Did the FBI dig up a cache of lost Civil War gold worth about $400 million from a remote Pennsylvania forest nearly three years ago? It is still a mystery, but one that may be on its way to being solved.
A Pennsylvania Appeals Court recently provided the name of the federal magistrate judge who ordered all records of the March 2018 excavation in a rural part of Pennsylvania called Dent’s Run to be sealed from public view. The name allows searchers to petition that U.S. judge to unseal the records in the case. The case is being pursued on behalf of Finders Keepers LLC, a treasure hunting company that maintains it pointed Federal agents to a site excavators found. They suspect the site might have held a lost consignment of gold being transported by the Union Army during the Civil War from Wheeling, West Virginia, to Philadelphia. The gold bars, weighing 50 pounds each, never reached its destination. It was lost or stolen, so the legend goes. The story has fascinated treasure hunters for 157 years.
Federal authorities are refusing to tell Finders Keepers or anyone else what, if anything, they found. If gold was indeed at the bottom of that hole, Finders Keepers maintains they have a right to a share of the profit.
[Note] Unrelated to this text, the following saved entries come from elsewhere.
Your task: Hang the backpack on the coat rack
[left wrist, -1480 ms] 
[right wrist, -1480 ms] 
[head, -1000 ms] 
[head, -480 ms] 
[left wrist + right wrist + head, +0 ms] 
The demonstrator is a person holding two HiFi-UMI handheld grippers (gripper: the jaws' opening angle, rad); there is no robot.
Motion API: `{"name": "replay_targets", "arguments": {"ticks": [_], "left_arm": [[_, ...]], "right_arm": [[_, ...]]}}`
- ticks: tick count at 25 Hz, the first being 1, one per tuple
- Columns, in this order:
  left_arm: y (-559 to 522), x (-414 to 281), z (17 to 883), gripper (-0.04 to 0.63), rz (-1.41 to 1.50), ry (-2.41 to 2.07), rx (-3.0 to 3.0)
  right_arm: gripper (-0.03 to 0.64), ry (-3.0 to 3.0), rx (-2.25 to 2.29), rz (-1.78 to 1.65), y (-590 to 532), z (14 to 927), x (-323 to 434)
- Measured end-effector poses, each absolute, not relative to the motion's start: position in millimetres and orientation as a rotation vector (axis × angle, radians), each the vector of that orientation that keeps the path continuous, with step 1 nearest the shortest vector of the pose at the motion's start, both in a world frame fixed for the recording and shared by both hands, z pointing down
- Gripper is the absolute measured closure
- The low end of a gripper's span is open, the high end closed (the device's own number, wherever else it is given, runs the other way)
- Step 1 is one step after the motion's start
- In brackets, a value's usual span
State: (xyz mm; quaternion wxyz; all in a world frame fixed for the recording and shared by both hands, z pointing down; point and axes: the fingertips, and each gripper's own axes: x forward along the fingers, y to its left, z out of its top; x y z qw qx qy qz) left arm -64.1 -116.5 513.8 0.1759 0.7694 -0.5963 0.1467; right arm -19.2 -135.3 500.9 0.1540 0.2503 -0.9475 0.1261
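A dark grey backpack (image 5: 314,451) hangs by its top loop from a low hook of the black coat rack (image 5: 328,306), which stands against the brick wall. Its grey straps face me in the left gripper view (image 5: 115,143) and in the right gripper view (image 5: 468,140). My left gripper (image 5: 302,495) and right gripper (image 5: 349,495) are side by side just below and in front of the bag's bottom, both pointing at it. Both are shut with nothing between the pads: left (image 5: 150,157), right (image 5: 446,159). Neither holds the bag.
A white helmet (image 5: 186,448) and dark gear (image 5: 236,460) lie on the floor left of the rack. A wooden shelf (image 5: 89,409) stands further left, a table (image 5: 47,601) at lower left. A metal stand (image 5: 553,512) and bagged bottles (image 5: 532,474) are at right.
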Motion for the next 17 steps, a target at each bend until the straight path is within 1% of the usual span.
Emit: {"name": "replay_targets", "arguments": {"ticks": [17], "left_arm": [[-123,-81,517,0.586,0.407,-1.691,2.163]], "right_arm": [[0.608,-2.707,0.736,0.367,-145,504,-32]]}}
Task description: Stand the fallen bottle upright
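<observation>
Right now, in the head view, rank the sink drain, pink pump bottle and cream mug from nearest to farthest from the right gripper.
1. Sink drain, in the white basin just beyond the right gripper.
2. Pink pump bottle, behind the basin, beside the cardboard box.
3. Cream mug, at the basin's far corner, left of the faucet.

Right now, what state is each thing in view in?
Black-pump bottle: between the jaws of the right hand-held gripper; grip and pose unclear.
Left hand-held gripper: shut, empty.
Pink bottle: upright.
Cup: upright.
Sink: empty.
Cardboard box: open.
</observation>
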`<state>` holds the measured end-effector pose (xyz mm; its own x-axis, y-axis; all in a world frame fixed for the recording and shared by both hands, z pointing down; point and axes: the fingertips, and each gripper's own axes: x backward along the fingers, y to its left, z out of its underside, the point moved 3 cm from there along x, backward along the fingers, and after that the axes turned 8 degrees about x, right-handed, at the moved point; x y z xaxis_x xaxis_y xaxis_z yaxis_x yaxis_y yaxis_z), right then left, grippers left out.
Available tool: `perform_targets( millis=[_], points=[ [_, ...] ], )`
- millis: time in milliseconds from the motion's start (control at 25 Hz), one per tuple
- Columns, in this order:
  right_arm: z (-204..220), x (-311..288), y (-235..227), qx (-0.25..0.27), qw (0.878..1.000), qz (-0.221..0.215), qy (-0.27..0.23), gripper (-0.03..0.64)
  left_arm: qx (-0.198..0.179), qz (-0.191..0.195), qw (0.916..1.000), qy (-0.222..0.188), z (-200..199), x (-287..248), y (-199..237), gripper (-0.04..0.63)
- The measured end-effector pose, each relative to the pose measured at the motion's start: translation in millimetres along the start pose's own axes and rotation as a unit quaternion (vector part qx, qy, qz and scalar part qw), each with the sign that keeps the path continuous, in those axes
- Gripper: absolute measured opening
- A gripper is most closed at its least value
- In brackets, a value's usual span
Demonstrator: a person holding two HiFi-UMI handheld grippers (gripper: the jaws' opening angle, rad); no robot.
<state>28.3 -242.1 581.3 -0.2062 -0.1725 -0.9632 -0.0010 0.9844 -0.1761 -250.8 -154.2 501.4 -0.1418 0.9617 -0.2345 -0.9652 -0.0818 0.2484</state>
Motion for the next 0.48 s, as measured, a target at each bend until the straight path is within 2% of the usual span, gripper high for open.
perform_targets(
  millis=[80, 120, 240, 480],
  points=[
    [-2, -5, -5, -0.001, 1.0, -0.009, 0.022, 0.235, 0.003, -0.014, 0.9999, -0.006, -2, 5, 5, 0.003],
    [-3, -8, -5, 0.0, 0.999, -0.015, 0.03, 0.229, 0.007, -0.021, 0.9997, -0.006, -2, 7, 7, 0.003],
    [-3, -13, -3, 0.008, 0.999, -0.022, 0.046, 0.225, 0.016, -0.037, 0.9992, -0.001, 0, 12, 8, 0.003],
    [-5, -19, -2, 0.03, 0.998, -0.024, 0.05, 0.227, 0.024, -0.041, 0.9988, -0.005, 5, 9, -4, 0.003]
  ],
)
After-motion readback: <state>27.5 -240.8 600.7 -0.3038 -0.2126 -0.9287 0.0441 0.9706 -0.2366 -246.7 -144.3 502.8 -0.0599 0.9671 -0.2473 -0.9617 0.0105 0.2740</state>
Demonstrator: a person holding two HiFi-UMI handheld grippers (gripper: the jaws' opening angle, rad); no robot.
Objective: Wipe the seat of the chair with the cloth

The company is skeptical of the FBI’s claim it found nothing during the Dent’s Run dig in 2018. The veil of secrecy over the matter adds to their suspicions.
“They had 50 agents there…We have witnesses that they were there all night with armored cars. So, what are we supposed to believe?” said William J. Cluck, who represents Finders Keepers. “We are convinced that they found gold.”